I work so much, I’m kind of both. Love Game is not really about being a player. It’s about the chase, the gamble. I think that there’s like a beautiful complicatedness about being on a dance floor with somebody that you’ve never kissed, and all of the things that go into it: ‘Well if I touch him this way, does he think I want to be his girlfriend…’
Your song Eh Eh is about breaking up. What is a good way to finish a relationship?
The good way? There is no good way. I don’t know. I think it’s different for every person that you’re with. But you know that record is about when there is nothing else I can say. The record feels sweet, but I’m saying goodbye to somebody. What I love about it is it’s what we should do when we break up with somebody. We beat it to death. We can go around in circles. We can analyse the who-ha out of it, but
at the end of the day, I have met somebody else. Sorry.
So do you say it face to face, or text message, or email?
This is more of a social question. I think over the phone is okay. I think it depends how close you are with the person. Everybody’s different.
Has there ever been a situation where you are speechless?
Well, yeah. I mean, I think if a man or woman is unfaithful, there’s a real cut off speechless point. But this song is really about like why do we talk about this stuff.

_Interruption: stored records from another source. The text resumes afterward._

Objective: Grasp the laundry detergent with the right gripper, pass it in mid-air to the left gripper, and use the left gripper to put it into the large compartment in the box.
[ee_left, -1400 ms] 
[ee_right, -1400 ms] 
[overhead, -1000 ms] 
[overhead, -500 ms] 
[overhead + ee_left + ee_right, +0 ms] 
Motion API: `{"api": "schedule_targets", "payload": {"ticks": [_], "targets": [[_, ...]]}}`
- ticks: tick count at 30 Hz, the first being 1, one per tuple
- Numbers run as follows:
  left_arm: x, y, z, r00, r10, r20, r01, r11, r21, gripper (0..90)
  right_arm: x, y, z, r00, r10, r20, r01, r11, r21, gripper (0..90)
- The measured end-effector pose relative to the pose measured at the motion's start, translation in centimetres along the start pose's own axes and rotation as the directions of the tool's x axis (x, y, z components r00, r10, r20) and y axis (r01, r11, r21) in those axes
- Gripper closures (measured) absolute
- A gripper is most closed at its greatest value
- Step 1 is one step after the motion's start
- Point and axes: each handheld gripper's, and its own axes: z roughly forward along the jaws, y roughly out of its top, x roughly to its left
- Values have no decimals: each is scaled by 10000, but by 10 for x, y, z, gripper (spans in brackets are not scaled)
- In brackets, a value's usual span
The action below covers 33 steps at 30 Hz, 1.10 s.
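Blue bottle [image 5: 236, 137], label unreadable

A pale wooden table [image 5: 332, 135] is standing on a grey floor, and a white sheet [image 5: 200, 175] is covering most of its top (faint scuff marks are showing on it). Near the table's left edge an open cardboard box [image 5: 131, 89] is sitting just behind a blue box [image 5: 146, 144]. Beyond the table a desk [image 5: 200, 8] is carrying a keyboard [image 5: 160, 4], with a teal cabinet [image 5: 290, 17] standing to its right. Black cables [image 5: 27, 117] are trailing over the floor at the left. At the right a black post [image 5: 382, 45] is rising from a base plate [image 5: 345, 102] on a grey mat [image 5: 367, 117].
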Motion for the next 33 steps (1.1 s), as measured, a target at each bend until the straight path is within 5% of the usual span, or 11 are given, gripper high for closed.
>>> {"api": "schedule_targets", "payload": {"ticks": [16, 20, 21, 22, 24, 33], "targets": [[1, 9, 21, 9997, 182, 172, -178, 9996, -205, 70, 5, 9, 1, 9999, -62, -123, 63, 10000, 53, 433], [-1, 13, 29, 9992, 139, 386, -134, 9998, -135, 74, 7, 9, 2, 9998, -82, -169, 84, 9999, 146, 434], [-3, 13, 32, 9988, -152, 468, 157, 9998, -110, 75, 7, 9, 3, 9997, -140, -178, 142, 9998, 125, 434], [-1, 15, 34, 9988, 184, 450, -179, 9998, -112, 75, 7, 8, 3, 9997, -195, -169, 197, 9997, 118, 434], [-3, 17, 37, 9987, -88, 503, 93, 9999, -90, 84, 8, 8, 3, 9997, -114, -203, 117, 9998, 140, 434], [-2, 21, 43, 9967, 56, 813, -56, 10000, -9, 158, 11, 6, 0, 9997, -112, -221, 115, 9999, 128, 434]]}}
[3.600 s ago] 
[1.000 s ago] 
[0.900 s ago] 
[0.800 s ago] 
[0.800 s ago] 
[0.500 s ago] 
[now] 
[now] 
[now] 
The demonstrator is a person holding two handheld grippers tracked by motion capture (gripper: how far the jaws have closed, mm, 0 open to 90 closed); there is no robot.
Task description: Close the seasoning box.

It’s like if me and somebody break up, sometimes people spend weeks or months getting over it, and it’s this long drawn out experience. The record is really just about what it really is, which is, ‘Hey, sorry.’ It is what it is. It’s just simple.
You have a song on the album called Beautiful Dirty Rich – do those words describe you or who do they describe?
That’s a great question. Beautiful Dirty Rich is about no matter who you are, where you live, how much money you have, where you came from, you can feel beautiful and dirty rich. No matter what. Whether you have got any money in your pocket or you don’t.
That’s the lifestyle element. It’s about expressing yourself. And I experienced a time in my life where I didn’t have a lot of money, and all I really had was the music and the art and the party.
And I was able to, with the texture of my pants and the colour of my nails, and the style of my hair, feel valuable and important to the world, feel that I could contribute something artistically. I felt beautiful and dirty rich. Right?
That song is also about drugs and revealing that. On the Lower East Side there’s a perception of poverty, of artistic poverty. And really it’s a lot of rich kids who do a lot of drugs and are trying to figure it out. So it was also a little bit of a social commentary on things that I was picking up about the Lower East Side.
What is your relationship with drugs nowadays; what do you want to say to people who use drugs?
I really wouldn’t discuss it at all, honestly.
Is there one piece of advice your parents gave you?
Is there one piece of advice? They have given me so much advice. Probably to always use my head, use my gut and my street Italian instincts. Keep your friends close, but keep your enemies closer, my
father always said to me. So it’s just a real gut. I’ve got very good intuition about people and about life. And they always just taught me to always follow my inner gut. It hurt me, and it helped me because the same things that I was following in my life that would
make my parents say, “Oh my God, what are you doing?” are the same things that now are making me a star.